The peshmerga are now collaborating with the U.S. military to defeat Baathist forces in Mosul. Kurds there had been historically discriminated against or driven out of their homes under the Hussein regime.

“I cannot say that Mosul has been cleansed,” said Iraqi Maj. Gen. Rashid Flaih, who heads a 500-strong commando force sent to help U.S. troops crush Baathist militias in the city. At least 50 people have been killed in 10 days reported the November 28 Scotsman. Most of those have been member of the Iraqi police and National Guard.

Many of those killed, reportedly by single gunshots in the head or by beheadings, are Kurds. This has made the Kurdish soldiers there more determined to fight and perhaps carve out a part of the oil-rich city as part of a semi-autonomous Kurdish area in a federated Iraq.

“We are here to defend our people. We will fight and we will fight to win,” Sadi Ahmed Pire, commander of a Kurdish peshmerga battalion, recently told his troops gathered on the bank of the Tigris River just across from the Sunni Arab-dominated section of Mosul. “The Kurds of Mosul will not be second-class citizens,” he said, according to the Boston Globe.

On November 25 security officials of the Iraqi interim government announced the capture of Abu Saeed, reportedly a top aide to al-Zarqawi, according to the London Guardian. Saeed was captured during fighting in Mosul, where the U.S. military said it also discovered large caches of weapons including antiaircraft guns, artillery rockets, and thousands of grenades, mortars and small arms.

Meanwhile, during raids in the “Triangle of Death” south of Baghdad, U.S., British, and Iraqi troops have reportedly captured more than 200 Baathists in the first week of the offensive there.

Despite the intensified fighting in the Sunni Triangle, the northern areas around Mosul and Kirkuk, and the areas near the Iraqi-Syrian border, much of Iraq remains calm. One indication of this is ongoing progress in oil production.

The November 29 Wall Street Journal reported that despite frequent sabotage attacks Iraq’s oil industry “pumps away.” The International Energy Agency in Paris, the Journal said, estimates that Iraq pumped an average of about 2 million barrels of oil a day in the second and third quarters of this year. That output is about 20 percent short of the country’s oil production before the 2003 invasion.

Taking positions on Iraqi elections
Under the unfolding U.S.-led onslaught against the Baathists, most political forces in Iraq have lined up behind the call for national elections as soon as possible.

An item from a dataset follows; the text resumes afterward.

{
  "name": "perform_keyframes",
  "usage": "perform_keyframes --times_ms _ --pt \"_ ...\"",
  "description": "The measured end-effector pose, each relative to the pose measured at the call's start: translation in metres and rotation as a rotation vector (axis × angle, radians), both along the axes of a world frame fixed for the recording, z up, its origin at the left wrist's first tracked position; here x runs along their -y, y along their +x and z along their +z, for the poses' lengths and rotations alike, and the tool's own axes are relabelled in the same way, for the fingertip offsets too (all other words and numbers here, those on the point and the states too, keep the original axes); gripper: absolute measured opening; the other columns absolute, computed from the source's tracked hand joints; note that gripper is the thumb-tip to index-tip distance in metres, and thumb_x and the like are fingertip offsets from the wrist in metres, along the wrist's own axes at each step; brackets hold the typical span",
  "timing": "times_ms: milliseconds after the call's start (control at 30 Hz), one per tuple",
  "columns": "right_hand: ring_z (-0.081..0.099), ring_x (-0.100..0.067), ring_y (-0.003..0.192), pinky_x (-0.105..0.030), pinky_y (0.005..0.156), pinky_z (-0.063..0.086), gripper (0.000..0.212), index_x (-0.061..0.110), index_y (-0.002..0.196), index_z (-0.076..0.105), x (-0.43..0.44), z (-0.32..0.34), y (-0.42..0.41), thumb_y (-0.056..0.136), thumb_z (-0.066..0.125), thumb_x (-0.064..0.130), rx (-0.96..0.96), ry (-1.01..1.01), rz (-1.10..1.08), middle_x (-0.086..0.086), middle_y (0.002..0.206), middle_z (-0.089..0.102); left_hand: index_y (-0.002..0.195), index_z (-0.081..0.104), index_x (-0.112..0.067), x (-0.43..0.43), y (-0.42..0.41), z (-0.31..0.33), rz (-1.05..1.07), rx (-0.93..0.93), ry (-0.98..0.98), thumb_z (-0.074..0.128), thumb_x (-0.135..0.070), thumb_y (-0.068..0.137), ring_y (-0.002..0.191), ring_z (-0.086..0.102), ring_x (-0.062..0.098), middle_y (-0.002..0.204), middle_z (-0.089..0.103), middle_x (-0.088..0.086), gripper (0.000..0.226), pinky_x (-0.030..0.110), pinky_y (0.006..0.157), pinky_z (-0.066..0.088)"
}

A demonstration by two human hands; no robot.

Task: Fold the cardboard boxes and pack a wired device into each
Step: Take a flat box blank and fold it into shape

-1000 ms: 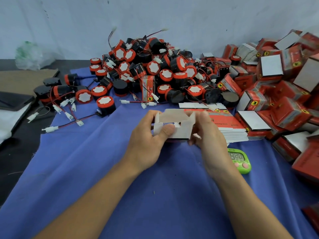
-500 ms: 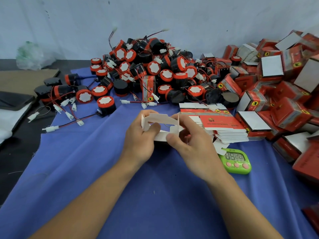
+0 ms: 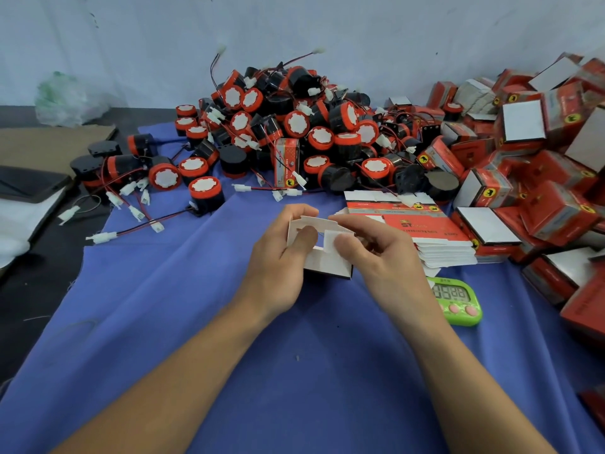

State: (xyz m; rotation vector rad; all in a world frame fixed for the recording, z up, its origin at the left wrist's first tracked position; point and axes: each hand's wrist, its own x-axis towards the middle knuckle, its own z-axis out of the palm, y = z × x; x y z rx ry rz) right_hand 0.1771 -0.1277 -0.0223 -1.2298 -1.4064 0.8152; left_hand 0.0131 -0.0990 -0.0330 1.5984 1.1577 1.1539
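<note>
Both hands hold a half-folded box (image 3: pixel 322 253) just above the blue cloth (image 3: pixel 183 322): the left hand (image 3: pixel 278 263) curls round its left side with the thumb in the opening, and the right hand (image 3: pixel 383 257) pinches a white flap between thumb and fingers. Flat boxes (image 3: pixel 425 231) lie just right of it, a green timer (image 3: pixel 458 299) beside the right wrist. The heap of wired devices (image 3: pixel 294 126) sits behind, folded boxes (image 3: pixel 540 165) piled at the right.

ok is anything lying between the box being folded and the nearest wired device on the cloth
Nothing visible does. The left hand and right hand both grip the half-folded box, and only bare blue cloth lies between it and the nearest red-capped device, up to its left.
</note>
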Motion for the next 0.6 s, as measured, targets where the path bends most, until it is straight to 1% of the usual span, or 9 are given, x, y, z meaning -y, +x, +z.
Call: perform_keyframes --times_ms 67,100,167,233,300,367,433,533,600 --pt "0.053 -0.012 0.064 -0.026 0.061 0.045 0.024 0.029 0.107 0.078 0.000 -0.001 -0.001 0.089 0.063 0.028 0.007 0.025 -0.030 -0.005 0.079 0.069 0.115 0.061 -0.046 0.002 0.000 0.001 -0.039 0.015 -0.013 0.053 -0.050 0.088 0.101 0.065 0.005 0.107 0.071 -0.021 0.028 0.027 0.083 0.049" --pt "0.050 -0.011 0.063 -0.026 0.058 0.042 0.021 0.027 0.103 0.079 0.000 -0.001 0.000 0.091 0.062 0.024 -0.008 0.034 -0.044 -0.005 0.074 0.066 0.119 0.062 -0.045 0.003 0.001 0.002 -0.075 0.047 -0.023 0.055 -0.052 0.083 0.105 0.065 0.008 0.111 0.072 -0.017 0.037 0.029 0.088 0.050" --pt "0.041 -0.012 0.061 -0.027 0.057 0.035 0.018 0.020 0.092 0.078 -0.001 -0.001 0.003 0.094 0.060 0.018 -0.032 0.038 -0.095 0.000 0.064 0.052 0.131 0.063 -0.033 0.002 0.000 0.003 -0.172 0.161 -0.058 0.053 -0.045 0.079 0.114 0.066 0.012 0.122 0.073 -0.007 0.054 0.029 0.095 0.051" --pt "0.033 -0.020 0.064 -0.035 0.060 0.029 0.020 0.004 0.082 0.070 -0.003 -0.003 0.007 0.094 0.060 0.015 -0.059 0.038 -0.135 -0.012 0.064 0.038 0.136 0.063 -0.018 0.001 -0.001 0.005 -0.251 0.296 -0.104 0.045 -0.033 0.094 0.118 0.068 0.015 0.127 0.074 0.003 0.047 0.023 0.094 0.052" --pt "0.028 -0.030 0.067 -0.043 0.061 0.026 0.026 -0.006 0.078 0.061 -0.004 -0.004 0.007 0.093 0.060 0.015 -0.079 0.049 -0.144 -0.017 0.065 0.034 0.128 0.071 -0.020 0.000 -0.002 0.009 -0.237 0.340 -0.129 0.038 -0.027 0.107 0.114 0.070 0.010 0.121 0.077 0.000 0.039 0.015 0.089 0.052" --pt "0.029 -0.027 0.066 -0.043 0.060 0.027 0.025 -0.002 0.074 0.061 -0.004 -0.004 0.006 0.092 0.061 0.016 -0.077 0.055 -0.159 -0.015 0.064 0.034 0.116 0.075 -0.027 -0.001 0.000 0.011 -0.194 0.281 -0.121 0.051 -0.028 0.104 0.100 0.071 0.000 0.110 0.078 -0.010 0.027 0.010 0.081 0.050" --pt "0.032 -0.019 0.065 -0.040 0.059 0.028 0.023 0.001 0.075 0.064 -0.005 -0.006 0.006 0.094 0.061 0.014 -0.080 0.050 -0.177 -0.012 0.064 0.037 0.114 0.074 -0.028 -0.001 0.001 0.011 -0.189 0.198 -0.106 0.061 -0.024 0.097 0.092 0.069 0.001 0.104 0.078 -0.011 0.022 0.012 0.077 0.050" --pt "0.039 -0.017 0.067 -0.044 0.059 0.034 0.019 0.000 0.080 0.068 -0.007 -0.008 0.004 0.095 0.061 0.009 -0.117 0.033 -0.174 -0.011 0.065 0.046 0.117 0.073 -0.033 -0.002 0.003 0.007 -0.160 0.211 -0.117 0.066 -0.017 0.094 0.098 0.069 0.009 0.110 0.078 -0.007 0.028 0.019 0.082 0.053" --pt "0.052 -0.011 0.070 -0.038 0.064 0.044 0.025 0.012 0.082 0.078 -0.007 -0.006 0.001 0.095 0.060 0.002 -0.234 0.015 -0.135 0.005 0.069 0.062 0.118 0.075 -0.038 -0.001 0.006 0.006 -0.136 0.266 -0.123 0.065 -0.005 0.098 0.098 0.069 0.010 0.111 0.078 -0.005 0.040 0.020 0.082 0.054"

The Dawa party and the Supreme Council for the Islamic Revolution in Iraq (SCIRI), the main Shia parties dominating the interim government, have rejected a demand by Sunni-led parties to postpone elections for six months due to fighting in the Sunni Triangle. In a joint statement with 40 other Shia-led parties, Dawa and SCIRI said the elections will proceed as scheduled on January 30. U.S. president George Bush and U.S. ambassador to Iraq John Negroponte have also said they hoped the elections will proceed as scheduled.

Adnan Pachachi, who served as Iraq’s foreign minister before the interim government was installed, said that more than a dozen political parties, including representatives of the two main Kurdish parties, met at his home and issued a statement supporting a postponement of the elections. “If you rush the elections, there will be some boycott,” Pachachi warned.

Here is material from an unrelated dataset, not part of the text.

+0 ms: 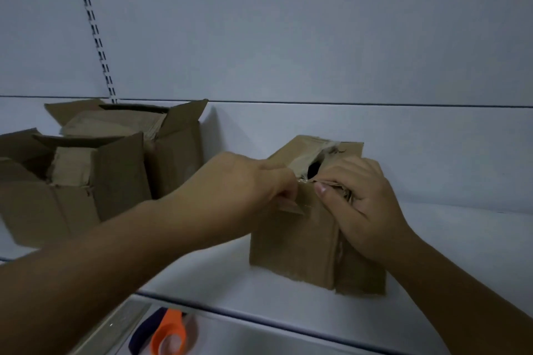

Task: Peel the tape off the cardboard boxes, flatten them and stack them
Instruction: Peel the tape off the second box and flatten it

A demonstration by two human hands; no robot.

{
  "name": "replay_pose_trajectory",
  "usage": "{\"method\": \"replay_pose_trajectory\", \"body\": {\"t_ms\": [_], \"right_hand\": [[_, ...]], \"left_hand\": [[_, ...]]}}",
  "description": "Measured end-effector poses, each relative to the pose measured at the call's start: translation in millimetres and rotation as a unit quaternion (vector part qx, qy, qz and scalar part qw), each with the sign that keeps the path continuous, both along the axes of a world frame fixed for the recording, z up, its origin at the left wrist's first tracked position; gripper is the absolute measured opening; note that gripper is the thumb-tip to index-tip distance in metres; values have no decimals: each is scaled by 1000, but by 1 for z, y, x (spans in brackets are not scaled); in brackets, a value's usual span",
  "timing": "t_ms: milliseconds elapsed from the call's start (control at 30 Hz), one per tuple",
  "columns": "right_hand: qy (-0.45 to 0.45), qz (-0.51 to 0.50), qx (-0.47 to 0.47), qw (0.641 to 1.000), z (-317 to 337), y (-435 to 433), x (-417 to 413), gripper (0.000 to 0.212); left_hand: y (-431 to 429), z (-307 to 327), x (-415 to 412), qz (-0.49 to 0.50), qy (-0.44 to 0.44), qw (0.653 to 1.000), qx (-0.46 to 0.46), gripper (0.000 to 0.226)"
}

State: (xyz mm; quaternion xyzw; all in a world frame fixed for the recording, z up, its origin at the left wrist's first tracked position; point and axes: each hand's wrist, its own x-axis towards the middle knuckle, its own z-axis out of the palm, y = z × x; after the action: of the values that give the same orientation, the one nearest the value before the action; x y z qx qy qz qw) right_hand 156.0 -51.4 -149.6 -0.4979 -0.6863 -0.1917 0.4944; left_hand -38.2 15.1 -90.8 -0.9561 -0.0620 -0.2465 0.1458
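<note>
Left grip [245, 181] pinches the clear tape strip [301, 163] atop the small brown cardboard box [288, 245], right of centre on the white bench [432, 239]; right grip [354, 199] curls round its torn top flap [336, 188]. Peeling is in hand (flattening not begun); next, I judge, a steady pull along the seam.

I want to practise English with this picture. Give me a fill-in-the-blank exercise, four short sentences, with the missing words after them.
1. The left hand pinches a strip of ____ on the small box.
2. The right hand grips that box at its ____ edge.
3. To its left stand ____ open boxes.
4. Below the front edge of the shelf lies a tool with an ____ loop.
Missing words: tape, top, two, orange.
</note>
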Motion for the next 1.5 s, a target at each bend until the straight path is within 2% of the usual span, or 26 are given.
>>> {"method": "replay_pose_trajectory", "body": {"t_ms": [133,267,433,533,633,933,1000,1067,1100,1167,1233,1267,1333,1400,1433,1467,1500], "right_hand": [[-6,8,-1,1000,2,0,2,13],[-34,3,-5,999,5,-1,1,8],[-42,3,-20,999,7,-1,-1,4],[-53,-2,-32,998,7,-1,-2,4],[-62,-6,-46,997,7,-3,-3,4],[-68,-18,-81,994,13,0,-4,9],[-70,-22,-88,993,13,1,-3,13],[-68,-25,-91,993,16,2,-3,16],[-70,-27,-92,993,17,2,-2,15],[-71,-27,-105,992,18,2,-2,9],[-73,-17,-139,987,20,-1,0,7],[-74,-12,-163,984,23,-3,1,11],[-58,-5,-225,973,31,-12,0,26],[-30,3,-288,957,43,-24,-1,32],[-34,4,-309,950,51,-30,1,29],[-47,-5,-329,943,59,-37,3,26],[-64,-24,-349,934,67,-44,9,27]], "left_hand": [[2,23,3,-23,80,996,16,12],[-2,40,4,-20,92,995,33,14],[-5,62,6,30,105,993,-38,8],[-4,70,13,74,152,983,-74,11],[-5,76,18,70,189,975,-92,10],[-4,90,47,125,312,940,-62,14],[-13,108,42,83,263,957,-86,7],[-18,138,31,-3,118,981,-152,8],[-16,151,28,-36,56,984,-168,7],[-7,166,28,-64,-9,978,-200,7],[8,159,33,-93,-19,935,-342,8],[15,151,36,-115,-28,892,-437,10],[26,131,40,-160,-52,770,-615,15],[34,117,44,-208,-67,661,-718,16],[37,110,46,-218,-76,629,-742,18],[38,104,47,-212,-89,618,-752,20],[41,100,49,-193,-105,622,-751,22]]}}
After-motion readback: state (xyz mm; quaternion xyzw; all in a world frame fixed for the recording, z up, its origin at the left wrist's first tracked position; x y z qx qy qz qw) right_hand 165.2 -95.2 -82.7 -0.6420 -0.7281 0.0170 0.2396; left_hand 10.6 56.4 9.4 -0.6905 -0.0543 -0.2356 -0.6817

The main Kurdish political groups, however, soon shifted position and aligned themselves with the Shiite groups on the elections.

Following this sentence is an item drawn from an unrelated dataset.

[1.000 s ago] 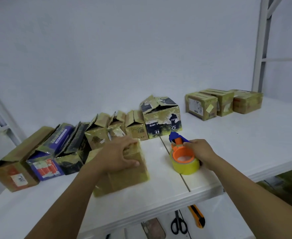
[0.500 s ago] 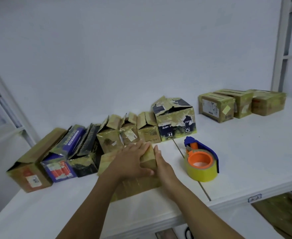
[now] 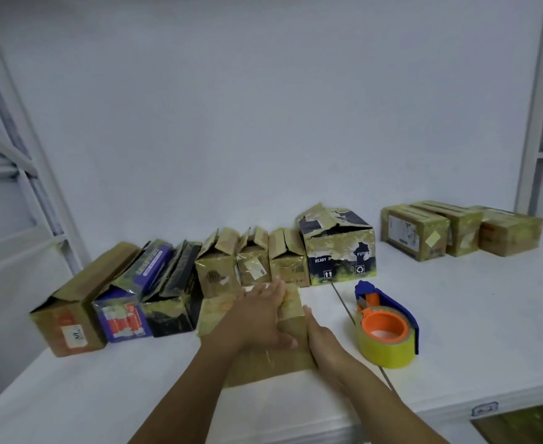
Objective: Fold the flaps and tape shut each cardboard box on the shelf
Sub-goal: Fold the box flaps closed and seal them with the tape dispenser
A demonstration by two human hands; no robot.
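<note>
A small cardboard box is set near the front edge of the white shelf, just ahead of a row of open boxes whose flaps stand up. The left hand is laid flat on the box top, fingers straight, pressing down and gripping nothing. The right hand is set against the right side of the box, also with straight fingers and nothing held. A glossy strip appears to run over the top and down the front face, though blur leaves it unclear whether the seam is fully taped. The tape dispenser, with its yellow roll, rests untouched just to the right of the box. Three sealed boxes are grouped well apart at the far right. If the pressure is lifted before the tape is rubbed down, the flaps could spring up; a hard sideways push could slide the light box on the smooth shelf towards its edge.
</note>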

A senior Kurdish official who is part of the interim government said that participation in the meeting with Pachachi should not be construed as approval of a delay of the elections.

On November 28, Barham Saleh, Iraq’s deputy prime minister and a leader of the Patriotic Union of Kurdistan, said the elections should go ahead as scheduled. “Sticking to that timetable will be difficult,” Saleh told the BBC. “But delaying elections will be much more difficult because it will have serious ramifications to the political process, to the issue of legitimacy, and surely all of us do not want to give the terrorists the slightest of technical wins in that situation.”